» **EXERCISE DATA**
-- Opening Marker --

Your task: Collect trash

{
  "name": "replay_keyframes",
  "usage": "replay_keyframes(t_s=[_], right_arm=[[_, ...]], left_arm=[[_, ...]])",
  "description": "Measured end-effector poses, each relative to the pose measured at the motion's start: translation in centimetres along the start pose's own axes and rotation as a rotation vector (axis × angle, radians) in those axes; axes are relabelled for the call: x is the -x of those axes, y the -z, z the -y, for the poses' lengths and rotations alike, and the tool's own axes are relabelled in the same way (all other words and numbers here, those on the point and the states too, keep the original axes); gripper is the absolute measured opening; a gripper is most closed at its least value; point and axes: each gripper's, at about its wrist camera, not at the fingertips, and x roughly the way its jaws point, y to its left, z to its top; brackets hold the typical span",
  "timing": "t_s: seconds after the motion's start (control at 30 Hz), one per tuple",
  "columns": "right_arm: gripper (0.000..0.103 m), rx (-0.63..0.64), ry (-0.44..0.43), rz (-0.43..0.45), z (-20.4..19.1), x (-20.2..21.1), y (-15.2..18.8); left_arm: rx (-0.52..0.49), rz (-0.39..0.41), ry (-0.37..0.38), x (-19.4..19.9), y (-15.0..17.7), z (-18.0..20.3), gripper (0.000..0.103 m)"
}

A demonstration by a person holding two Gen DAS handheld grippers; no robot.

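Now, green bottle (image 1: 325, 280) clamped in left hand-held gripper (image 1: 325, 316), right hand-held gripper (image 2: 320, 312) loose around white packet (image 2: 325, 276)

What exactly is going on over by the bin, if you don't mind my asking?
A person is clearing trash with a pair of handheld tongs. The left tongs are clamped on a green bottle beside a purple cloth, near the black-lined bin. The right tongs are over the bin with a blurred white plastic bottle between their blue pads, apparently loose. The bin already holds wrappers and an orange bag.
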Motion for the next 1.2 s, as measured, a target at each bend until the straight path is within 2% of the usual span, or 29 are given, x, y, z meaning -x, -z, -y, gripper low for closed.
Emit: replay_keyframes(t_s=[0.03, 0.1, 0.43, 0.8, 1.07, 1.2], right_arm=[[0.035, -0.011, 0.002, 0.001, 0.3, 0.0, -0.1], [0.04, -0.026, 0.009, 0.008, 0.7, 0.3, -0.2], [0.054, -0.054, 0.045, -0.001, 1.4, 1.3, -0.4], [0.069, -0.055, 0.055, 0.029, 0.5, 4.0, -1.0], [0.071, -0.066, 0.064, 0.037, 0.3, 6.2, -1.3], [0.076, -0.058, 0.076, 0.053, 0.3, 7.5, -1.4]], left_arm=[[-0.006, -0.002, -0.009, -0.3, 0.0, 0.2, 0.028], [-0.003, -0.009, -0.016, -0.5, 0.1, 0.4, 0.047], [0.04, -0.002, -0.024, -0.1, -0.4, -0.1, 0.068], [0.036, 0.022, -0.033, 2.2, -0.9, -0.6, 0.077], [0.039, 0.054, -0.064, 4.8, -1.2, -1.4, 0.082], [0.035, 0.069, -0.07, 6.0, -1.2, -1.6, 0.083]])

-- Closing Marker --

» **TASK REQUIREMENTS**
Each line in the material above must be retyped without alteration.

» **EXERCISE RESULT**
Your task: Collect trash

{
  "name": "replay_keyframes",
  "usage": "replay_keyframes(t_s=[_], right_arm=[[_, ...]], left_arm=[[_, ...]])",
  "description": "Measured end-effector poses, each relative to the pose measured at the motion's start: translation in centimetres along the start pose's own axes and rotation as a rotation vector (axis × angle, radians) in those axes; axes are relabelled for the call: x is the -x of those axes, y the -z, z the -y, for the poses' lengths and rotations alike, and the tool's own axes are relabelled in the same way (all other words and numbers here, those on the point and the states too, keep the original axes); gripper is the absolute measured opening; a gripper is most closed at its least value; point and axes: each gripper's, at about its wrist camera, not at the fingertips, and x roughly the way its jaws point, y to its left, z to its top; brackets hold the typical span",
  "timing": "t_s: seconds after the motion's start (control at 30 Hz), one per tuple",
  "columns": "right_arm: gripper (0.000..0.103 m), rx (-0.63..0.64), ry (-0.44..0.43), rz (-0.43..0.45), z (-20.4..19.1), x (-20.2..21.1), y (-15.2..18.8); left_arm: rx (-0.52..0.49), rz (-0.39..0.41), ry (-0.37..0.38), x (-19.4..19.9), y (-15.0..17.7), z (-18.0..20.3), gripper (0.000..0.103 m)"
}

A demonstration by a person holding two Gen DAS handheld grippers; no robot.

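Now, green bottle (image 1: 325, 280) clamped in left hand-held gripper (image 1: 325, 316), right hand-held gripper (image 2: 320, 312) loose around white packet (image 2: 325, 276)

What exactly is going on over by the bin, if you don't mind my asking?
A person is clearing trash with a pair of handheld tongs. The left tongs are clamped on a green bottle beside a purple cloth, near the black-lined bin. The right tongs are over the bin with a blurred white plastic bottle between their blue pads, apparently loose. The bin already holds wrappers and an orange bag.
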Motion for the next 1.2 s, as measured, a target at each bend until the straight path is within 2% of the usual span, or 29 are given, x, y, z meaning -x, -z, -y, gripper low for closed.
Emit: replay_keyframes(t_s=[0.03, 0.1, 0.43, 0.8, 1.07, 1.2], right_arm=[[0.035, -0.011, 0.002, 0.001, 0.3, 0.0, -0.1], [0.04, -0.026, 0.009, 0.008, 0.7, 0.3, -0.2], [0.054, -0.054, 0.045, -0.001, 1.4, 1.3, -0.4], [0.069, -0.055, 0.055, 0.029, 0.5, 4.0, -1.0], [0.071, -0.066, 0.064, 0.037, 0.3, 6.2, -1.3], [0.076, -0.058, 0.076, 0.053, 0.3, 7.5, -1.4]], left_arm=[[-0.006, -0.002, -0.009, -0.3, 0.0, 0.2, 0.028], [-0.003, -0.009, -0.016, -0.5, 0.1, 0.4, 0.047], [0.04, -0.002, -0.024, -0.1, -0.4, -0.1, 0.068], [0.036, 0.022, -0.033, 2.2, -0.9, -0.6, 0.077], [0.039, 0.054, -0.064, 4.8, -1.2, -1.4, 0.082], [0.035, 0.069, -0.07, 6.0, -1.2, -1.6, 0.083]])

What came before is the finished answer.